> [To do] The answer must consist of every line below that holds the word "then".

> [Source material]
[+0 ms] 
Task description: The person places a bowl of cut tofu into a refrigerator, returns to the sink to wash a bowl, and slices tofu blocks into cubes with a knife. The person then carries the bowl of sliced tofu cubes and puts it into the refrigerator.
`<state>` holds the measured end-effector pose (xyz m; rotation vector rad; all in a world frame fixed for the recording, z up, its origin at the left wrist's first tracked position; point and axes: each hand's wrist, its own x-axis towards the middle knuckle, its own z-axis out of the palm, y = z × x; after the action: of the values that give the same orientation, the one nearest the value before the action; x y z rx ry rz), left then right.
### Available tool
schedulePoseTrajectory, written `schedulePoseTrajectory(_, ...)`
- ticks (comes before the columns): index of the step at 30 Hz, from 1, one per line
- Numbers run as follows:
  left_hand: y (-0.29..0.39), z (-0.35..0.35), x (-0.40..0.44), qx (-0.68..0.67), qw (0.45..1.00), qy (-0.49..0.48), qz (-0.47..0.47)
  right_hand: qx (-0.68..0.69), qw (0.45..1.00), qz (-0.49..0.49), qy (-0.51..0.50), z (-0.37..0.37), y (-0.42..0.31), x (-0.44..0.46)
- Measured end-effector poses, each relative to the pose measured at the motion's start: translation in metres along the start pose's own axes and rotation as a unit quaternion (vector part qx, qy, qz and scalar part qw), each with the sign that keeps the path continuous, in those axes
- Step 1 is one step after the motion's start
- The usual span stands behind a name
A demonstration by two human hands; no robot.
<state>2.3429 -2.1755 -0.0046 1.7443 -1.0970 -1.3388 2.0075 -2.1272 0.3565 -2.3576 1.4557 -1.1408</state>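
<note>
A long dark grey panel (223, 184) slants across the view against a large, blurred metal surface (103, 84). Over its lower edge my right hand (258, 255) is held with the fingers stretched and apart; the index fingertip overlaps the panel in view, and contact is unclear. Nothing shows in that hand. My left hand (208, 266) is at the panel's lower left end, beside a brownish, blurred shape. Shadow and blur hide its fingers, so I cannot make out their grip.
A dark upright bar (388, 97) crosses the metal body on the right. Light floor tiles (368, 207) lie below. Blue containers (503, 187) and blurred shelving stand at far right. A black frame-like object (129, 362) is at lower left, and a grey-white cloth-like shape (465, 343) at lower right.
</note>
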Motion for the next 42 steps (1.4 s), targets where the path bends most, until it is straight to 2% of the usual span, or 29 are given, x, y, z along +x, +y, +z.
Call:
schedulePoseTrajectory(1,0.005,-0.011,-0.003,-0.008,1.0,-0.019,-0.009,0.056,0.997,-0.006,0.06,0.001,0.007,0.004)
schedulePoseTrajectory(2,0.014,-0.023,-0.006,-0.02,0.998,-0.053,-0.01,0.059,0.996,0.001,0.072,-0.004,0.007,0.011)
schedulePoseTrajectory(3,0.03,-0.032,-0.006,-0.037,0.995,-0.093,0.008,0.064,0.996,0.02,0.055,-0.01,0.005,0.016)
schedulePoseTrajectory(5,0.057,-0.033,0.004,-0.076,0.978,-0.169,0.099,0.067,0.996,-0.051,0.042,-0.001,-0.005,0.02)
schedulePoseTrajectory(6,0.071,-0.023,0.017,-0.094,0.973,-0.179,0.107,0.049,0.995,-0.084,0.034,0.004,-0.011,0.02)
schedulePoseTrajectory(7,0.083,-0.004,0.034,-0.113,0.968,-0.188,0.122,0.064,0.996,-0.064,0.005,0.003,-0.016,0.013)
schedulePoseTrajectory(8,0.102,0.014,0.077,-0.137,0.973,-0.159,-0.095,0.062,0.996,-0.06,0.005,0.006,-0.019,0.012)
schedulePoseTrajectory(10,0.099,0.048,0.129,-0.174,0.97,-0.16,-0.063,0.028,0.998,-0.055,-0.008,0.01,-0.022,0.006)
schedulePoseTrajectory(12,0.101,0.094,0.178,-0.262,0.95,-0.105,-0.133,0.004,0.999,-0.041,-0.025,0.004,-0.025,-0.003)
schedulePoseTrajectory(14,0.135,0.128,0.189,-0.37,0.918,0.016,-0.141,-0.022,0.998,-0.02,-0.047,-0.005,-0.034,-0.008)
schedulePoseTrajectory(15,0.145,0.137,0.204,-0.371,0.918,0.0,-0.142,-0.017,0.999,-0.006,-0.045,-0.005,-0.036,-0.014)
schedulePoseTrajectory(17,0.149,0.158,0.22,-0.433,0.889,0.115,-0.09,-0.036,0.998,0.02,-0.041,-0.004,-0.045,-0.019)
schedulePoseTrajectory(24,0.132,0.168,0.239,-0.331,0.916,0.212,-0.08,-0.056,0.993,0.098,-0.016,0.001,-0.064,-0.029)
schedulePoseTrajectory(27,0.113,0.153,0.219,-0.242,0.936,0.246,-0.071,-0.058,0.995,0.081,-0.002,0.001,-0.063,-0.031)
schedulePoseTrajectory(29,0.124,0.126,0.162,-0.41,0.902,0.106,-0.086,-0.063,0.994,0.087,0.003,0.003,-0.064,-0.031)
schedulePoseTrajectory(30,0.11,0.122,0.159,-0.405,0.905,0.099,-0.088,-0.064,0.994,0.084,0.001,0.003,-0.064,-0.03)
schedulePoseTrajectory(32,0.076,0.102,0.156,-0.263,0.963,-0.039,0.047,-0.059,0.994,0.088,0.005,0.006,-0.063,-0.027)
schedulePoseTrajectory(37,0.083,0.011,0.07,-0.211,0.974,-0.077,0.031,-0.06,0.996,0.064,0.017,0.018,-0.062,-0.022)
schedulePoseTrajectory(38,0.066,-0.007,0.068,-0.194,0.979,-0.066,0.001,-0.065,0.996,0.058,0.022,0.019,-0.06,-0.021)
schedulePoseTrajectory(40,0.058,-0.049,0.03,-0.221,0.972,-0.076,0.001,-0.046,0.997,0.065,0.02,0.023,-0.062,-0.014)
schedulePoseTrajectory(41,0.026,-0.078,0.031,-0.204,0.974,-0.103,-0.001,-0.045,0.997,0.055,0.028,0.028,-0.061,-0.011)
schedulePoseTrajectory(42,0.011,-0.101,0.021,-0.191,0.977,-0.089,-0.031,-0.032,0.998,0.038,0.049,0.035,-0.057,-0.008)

> [Exercise result]
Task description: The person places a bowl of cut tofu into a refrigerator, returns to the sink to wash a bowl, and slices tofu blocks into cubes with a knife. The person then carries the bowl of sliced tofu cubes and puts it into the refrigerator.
`<state>` holds the measured end-effector pose (xyz m; rotation vector rad; all in a world frame fixed for the recording, z up, its origin at the left wrist's first tracked position; point and axes: each hand's wrist, its own x-axis towards the middle knuckle, its own z-axis out of the palm, y = z × x; after the action: of the values that give the same orientation, the one nearest the value before the action; x y z rx ry rz), left then right.

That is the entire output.